We didn't give much thought to the order before watching.  We started with Blue Velvet because my friend had already seen it.  As for the others... it was whichever downloaded first.  Turns out, we watched them in  the perfect order, from the most straightforward to the most abstract.  



Blue Velvet tells the story of a young man investigating the origins of an ear he found in a field.  He uncovers a terrible underworld of drugs, sex, and evil within the charm of his small town.  Starring Kyle MacLauchlan as Jeffrey Beaumont and Laura Dern as Sandy Williams.  Isabella Rossellini plays Dorothy Vallens, a singer mentally ensnared by Frank Booth, played by Dennis Hopper.  I'll say this here:  Dennis Hopper is the most effed up actor in a mainstream movie.  Take an early scene for example:  Jeffrey Beaumont is hiding in a closet, hid there by Dorothy Vallens.  Frank comes in to her apartment and begins what we can only assume to be a ritualistic rape, heavily breathing in a drug and crying out for his mommy, stuffing blue velvet in his mouth and Dorothy's.  My friends and I were terrified.  We were also dreading the rest of the night.  Would things get worse?

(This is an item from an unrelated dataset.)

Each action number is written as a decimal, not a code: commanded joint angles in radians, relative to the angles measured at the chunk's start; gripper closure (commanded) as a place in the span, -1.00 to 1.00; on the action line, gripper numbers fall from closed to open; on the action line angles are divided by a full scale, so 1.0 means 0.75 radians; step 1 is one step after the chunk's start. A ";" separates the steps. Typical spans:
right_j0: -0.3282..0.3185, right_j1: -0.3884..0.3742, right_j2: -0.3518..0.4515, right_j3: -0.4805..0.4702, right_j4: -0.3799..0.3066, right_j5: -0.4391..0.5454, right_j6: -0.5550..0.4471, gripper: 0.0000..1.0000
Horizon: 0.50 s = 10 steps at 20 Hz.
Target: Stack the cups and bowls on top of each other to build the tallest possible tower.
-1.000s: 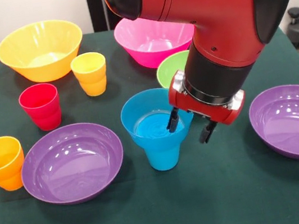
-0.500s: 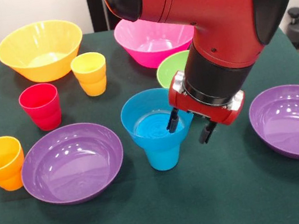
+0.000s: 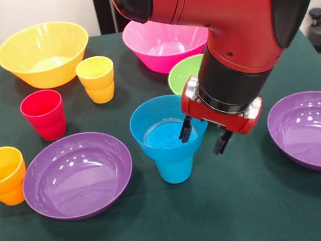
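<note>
Around the hand [image 3: 203, 136], spread fingers straddle the blue bowl's [image 3: 156, 130] rim; tugging could topple it off the blue cup [image 3: 175, 168].

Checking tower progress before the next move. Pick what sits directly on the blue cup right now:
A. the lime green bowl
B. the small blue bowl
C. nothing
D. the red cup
B: the small blue bowl rests on the blue cup, with one finger of the gripper inside its rim and one outside, while the red cup and lime green bowl stand apart on the table.
</note>
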 commanded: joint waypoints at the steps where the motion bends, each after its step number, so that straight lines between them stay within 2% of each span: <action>1: -0.020 -0.009 0.123 -0.038 -0.030 0.214 -0.210 -1.00; 2: -0.024 -0.002 0.124 -0.063 -0.026 0.241 -0.213 -1.00; 10: -0.025 -0.090 0.124 -0.001 -0.006 0.331 -0.199 -1.00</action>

With Mulholland Dr., yes and no.  The tone of the movie was not so violent but started to feel more like a nightmare.  Hailed as Lynch's masterpiece, Mulholland Drive is a ceaseless avalanche of his thoughts and imagination.  I would try to give you a synopsis or a summary, but it's damn near impossible with a movie this abstract.  Basically, Naomi Watts goes to Hollywood, meets Laura Harring, they have some steamy lesbian sex, and before you know it no one is who you thought they were.  Or maybe they were all the same person.  Like I said, the tone is nightmarish.  I consulted Roger Ebert (hail the bastion of all things reel) to make some sense of the movie.  His advice?  

"This is a movie to surrender yourself to. If you require logic, see something else. "Mulholland Drive" works directly on the emotions, like music. Individual scenes play well by themselves, as they do in dreams, but they don't connect in a way that makes sense--again, like dreams."

So that's what I did.  I sat back and let the scenes and colors and sounds wash over me.  I feel stupefied.  I felt drugged.  But I did not feel happy.  Ebert called them dreams, but I still disagree.  Nightmares all the way.  One thing did make me happy and that was the arrival of this character:


That is Billy Ray Cyrus being an asshole, mullet and all.  WTF?

Midway through the marathon, the sun had set, dinner had been noshed on, and we were content in our seats once more.  Time for Inland Empire.

                                     

Key locations: I was on the right side of the television with my laptop open in front of me.  Lauren was directly across from me with a blanket.  Lydia was behind me clutching a pillow.  Tyler and Carolyn were far back into the room sharing a couch.  These are important details.

Inland Empire is the Arc de Triomphe of abstract film.  David Lynch calls upon Laura Dern's acting talents once more, to play an actress struggling against the temptation of her costar.  An actress playing an actress struggling against an actor playing an actor.  Inception, anyone?  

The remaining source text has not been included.